> Work instructions
From the line holding "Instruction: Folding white" through the line holding "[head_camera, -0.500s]" below, write out every line exactly; include both of those lines and drop the pictures.

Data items
════════════════
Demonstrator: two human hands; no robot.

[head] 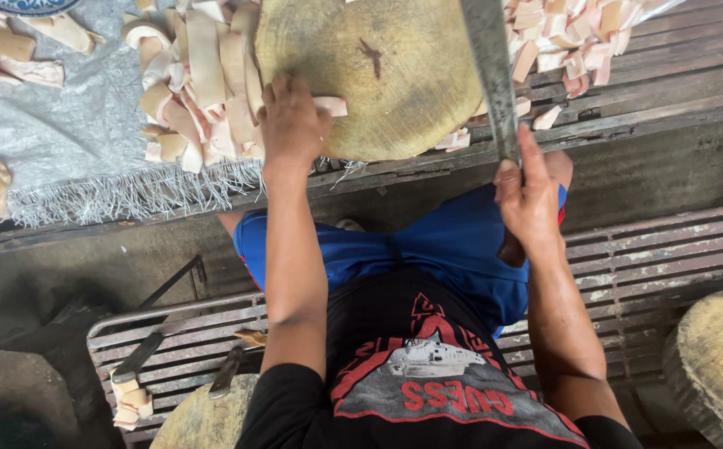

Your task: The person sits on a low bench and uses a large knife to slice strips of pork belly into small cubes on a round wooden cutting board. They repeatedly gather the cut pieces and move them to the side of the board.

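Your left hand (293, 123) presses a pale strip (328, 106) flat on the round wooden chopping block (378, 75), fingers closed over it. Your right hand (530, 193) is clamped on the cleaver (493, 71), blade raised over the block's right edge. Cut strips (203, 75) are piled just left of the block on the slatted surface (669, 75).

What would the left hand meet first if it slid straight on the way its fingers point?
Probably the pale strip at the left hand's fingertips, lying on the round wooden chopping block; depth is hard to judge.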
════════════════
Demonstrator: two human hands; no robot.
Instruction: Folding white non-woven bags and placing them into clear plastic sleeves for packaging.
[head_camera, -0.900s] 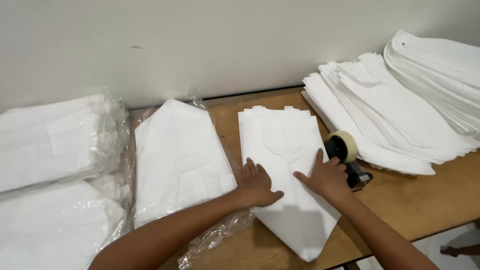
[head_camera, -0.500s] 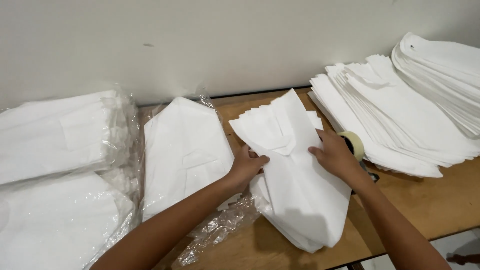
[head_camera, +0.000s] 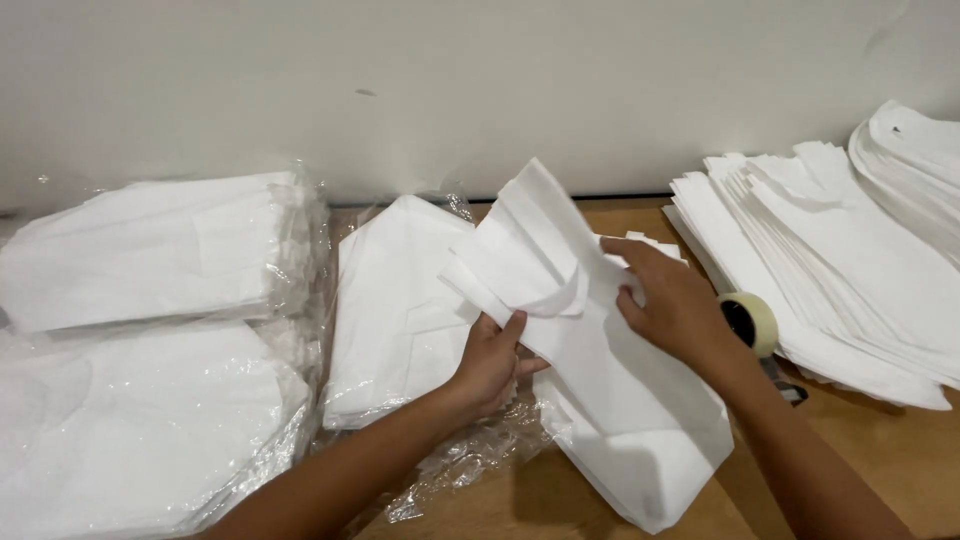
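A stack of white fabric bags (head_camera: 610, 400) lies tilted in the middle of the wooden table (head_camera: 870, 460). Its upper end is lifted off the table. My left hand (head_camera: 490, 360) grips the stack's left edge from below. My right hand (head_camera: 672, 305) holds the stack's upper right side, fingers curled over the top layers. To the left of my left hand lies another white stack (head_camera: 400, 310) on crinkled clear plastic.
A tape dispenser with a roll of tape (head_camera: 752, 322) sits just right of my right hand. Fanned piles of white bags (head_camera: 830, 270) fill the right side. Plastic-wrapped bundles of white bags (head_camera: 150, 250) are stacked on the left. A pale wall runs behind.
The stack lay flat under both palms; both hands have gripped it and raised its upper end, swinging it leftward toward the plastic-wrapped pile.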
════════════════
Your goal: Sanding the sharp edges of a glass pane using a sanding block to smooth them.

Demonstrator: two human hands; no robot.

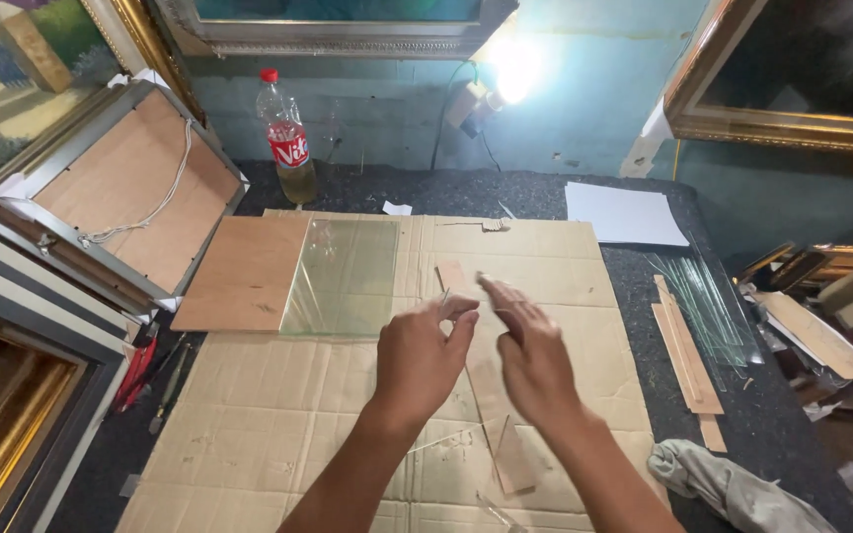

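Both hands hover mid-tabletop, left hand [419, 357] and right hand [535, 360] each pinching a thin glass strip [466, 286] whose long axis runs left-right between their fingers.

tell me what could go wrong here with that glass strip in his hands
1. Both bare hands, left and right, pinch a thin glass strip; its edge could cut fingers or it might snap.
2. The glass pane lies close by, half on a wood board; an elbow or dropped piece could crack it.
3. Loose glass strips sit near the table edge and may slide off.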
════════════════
> Written response
Instruction: Folding white non-woven bags and placing them into clear plastic sleeves for packaging.
[head_camera, -0.900s] 
[head_camera, -0.500s] 

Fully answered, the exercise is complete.